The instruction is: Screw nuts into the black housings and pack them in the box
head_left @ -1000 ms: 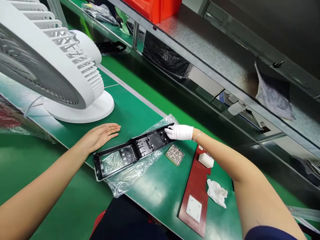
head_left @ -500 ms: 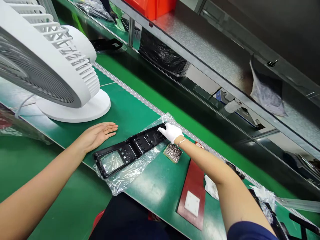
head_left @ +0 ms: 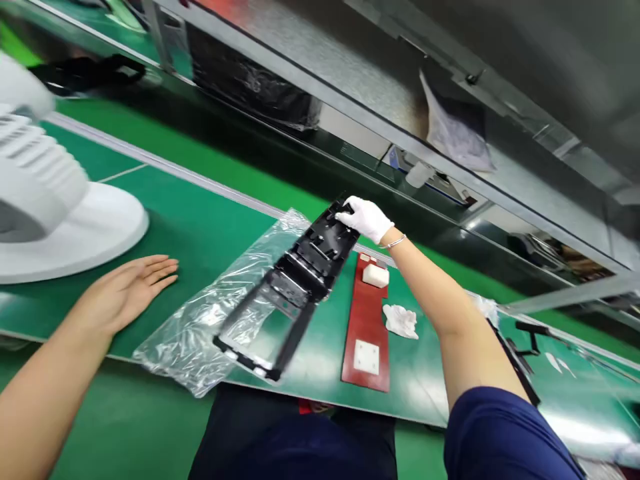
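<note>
My right hand, in a white glove, grips the far end of a long black plastic frame. The frame is tilted and lifted, its near end with a large rectangular opening hanging toward me. Beneath and left of it a clear plastic bag lies flat on the green table. My left hand is bare, its fingers stretched out together, holding nothing. It hovers by the table's near edge, left of the bag and close to the white fan's base.
A white fan stands at the left. Right of the frame lies a dark red board with white blocks, beside a crumpled white cloth. A metal shelf overhangs the back. More black parts lie at the right.
My right hand has lifted the black frame off the plastic bag and swung it rightward. The bag stays on the table. My view has turned right; my left hand remains open.
</note>
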`<state>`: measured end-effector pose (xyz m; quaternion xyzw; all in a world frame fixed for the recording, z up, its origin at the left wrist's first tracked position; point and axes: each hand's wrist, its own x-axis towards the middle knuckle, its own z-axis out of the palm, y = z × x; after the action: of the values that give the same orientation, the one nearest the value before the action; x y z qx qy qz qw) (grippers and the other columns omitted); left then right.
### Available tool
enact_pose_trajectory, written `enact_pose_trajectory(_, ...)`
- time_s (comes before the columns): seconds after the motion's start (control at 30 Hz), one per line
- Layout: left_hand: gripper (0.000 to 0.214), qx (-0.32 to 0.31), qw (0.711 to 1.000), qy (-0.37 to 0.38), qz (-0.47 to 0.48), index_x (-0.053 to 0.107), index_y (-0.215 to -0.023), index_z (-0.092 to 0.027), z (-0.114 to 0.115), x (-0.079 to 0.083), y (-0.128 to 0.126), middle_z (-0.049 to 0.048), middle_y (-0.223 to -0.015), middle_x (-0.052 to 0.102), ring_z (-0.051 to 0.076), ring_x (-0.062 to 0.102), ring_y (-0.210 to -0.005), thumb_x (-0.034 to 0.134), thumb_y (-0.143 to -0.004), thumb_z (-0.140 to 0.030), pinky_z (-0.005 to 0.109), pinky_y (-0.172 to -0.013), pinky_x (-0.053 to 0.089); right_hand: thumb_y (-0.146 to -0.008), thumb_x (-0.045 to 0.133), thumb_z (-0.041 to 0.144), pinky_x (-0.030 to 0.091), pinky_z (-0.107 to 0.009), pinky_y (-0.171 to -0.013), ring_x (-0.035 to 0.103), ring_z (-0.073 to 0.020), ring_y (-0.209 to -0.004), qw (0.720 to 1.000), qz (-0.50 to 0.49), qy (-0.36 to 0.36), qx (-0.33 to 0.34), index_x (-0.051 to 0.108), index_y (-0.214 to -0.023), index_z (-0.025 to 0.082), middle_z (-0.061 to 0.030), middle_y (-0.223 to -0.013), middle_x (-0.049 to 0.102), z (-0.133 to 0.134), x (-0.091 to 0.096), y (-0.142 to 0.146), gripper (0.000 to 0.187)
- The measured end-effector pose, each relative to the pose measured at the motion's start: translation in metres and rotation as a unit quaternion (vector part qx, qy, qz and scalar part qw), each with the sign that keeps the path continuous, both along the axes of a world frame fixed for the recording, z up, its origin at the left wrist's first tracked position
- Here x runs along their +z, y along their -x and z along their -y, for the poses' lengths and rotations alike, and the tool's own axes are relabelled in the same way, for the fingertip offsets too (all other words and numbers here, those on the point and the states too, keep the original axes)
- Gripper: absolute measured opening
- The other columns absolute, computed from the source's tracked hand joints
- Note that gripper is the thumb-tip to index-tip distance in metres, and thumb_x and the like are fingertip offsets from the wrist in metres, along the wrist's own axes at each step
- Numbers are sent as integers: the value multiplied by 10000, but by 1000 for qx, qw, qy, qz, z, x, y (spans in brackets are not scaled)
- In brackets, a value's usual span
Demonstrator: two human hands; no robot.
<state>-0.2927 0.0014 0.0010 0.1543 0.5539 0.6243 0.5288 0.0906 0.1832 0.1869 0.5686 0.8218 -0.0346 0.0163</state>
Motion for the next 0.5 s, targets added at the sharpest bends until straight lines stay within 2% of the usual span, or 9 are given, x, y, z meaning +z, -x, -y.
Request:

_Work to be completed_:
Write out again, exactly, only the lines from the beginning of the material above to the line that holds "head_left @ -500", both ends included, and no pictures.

_Answer section_:
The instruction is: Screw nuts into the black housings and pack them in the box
head_left @ -1000 ms: 
head_left @ -500 ms: 

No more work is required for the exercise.